▶ _The task_
Some entries follow. Reproduce exactly the lines starting at the one with "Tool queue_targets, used" and stopping after the one with "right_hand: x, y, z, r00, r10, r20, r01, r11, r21".

Task data section start

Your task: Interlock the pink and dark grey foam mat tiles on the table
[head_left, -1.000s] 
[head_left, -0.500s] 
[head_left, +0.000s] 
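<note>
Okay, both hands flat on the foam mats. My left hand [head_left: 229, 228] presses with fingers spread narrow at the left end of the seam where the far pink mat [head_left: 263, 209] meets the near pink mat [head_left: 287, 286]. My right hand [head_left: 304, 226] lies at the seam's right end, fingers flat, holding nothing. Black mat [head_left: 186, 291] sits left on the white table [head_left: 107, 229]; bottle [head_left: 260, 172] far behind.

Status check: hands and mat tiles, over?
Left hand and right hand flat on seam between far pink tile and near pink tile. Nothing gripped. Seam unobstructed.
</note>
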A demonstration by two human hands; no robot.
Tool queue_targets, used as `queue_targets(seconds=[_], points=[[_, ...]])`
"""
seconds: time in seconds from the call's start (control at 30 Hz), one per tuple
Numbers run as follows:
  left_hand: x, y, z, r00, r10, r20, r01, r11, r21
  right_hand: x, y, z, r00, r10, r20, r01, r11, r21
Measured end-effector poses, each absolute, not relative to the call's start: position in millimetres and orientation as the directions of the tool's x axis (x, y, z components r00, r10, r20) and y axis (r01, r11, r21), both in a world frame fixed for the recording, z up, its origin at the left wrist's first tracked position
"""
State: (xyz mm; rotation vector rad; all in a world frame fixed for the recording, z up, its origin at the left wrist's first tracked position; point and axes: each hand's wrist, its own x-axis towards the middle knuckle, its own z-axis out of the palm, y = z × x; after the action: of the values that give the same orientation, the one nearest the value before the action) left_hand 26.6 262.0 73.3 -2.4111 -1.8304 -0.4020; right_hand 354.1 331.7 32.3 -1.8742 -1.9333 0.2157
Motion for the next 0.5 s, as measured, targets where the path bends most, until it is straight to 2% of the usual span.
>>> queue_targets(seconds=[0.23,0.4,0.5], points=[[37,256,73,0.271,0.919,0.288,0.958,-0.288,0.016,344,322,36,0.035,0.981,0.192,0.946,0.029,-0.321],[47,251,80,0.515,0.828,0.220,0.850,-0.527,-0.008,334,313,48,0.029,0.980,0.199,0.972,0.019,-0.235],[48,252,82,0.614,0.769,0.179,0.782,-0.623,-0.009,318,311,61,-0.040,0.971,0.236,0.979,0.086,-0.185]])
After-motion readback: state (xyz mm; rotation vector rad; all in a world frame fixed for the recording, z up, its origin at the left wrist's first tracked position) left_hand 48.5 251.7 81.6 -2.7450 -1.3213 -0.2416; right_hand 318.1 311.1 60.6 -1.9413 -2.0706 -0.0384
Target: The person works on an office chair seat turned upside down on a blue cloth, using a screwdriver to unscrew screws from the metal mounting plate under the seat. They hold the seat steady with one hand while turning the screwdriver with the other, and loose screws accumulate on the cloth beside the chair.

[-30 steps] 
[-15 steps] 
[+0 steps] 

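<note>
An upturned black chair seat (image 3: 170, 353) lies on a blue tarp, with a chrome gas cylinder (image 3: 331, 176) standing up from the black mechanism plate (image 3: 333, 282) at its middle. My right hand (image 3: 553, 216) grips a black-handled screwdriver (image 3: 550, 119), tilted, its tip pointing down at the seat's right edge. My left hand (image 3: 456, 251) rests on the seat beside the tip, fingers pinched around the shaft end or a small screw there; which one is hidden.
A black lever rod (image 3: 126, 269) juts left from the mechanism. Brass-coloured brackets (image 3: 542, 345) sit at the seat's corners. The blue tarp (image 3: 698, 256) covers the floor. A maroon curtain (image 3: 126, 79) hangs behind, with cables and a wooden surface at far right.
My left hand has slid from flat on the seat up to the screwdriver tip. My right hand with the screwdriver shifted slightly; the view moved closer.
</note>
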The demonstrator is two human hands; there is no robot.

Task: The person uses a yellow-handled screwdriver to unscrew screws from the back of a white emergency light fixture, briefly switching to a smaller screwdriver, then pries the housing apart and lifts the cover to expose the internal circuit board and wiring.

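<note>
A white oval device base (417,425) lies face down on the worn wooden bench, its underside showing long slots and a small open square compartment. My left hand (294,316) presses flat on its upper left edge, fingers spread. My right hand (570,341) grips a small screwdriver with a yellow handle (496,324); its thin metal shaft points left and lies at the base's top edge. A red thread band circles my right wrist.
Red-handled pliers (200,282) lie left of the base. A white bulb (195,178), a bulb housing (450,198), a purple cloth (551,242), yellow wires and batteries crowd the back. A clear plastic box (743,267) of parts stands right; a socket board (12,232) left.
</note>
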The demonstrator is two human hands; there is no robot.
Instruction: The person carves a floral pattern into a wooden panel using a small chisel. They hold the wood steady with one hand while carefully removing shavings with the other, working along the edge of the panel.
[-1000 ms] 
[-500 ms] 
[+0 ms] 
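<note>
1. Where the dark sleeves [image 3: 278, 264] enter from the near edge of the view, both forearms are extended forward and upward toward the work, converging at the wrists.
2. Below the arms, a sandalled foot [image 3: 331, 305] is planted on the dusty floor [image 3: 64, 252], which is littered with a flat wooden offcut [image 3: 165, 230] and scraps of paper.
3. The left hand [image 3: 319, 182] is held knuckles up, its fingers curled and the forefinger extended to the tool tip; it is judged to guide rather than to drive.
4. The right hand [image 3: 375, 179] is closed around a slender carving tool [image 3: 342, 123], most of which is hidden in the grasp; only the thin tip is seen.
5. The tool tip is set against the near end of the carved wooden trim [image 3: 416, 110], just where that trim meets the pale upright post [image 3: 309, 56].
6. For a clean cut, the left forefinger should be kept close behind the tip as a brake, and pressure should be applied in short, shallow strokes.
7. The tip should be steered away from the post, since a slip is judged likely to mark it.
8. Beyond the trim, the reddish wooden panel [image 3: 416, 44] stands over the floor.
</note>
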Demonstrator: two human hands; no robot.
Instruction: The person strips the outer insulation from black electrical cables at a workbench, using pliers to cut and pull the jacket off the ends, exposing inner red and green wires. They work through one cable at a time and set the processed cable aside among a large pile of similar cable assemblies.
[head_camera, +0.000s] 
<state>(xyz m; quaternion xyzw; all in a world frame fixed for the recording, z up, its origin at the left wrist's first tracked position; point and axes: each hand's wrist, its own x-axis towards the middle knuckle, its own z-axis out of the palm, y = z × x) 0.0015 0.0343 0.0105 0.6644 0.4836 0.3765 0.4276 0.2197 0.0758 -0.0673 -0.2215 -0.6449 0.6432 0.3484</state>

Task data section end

▶ _Exercise answer_
Tool queue_targets, used as `queue_targets(seconds=[_], points=[[_, ...]])`
"""
seconds: time in seconds from the call's start (control at 30 Hz), one per tuple
Numbers run as follows:
  left_hand: x, y, z, r00, r10, r20, r01, r11, r21
  right_hand: x, y, z, r00, r10, r20, r01, r11, r21

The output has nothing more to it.